Start of Block
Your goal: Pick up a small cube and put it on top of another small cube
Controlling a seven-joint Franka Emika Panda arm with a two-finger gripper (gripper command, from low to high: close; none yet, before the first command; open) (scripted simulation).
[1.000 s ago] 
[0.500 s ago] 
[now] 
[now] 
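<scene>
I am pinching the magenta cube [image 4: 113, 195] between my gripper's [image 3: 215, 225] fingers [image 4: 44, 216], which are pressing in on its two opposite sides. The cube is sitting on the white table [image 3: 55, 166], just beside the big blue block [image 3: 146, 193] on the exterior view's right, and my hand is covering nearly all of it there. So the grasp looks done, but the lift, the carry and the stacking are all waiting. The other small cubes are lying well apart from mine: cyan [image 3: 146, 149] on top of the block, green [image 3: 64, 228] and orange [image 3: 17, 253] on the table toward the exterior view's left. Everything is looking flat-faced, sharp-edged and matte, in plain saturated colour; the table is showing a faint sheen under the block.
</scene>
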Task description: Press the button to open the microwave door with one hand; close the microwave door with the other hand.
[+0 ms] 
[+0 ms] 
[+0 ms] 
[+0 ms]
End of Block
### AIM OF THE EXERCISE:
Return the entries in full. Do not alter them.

### ANSWER TO THE EXERCISE:
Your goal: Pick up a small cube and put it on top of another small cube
Controlling a seven-joint Franka Emika Panda arm with a two-finger gripper (gripper command, from low to high: close; none yet, before the first command; open) (scripted simulation).
[1.000 s ago] 
[0.500 s ago] 
[now] 
[now] 
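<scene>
I am pinching the magenta cube [image 4: 113, 195] between my gripper's [image 3: 215, 225] fingers [image 4: 44, 216], which are pressing in on its two opposite sides. The cube is sitting on the white table [image 3: 55, 166], just beside the big blue block [image 3: 146, 193] on the exterior view's right, and my hand is covering nearly all of it there. So the grasp looks done, but the lift, the carry and the stacking are all waiting. The other small cubes are lying well apart from mine: cyan [image 3: 146, 149] on top of the block, green [image 3: 64, 228] and orange [image 3: 17, 253] on the table toward the exterior view's left. Everything is looking flat-faced, sharp-edged and matte, in plain saturated colour; the table is showing a faint sheen under the block.
</scene>
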Task description: Press the button to open the microwave door with one hand; close the microwave door with the other hand.
[+0 ms] 
[+0 ms] 
[+0 ms] 
[+0 ms]

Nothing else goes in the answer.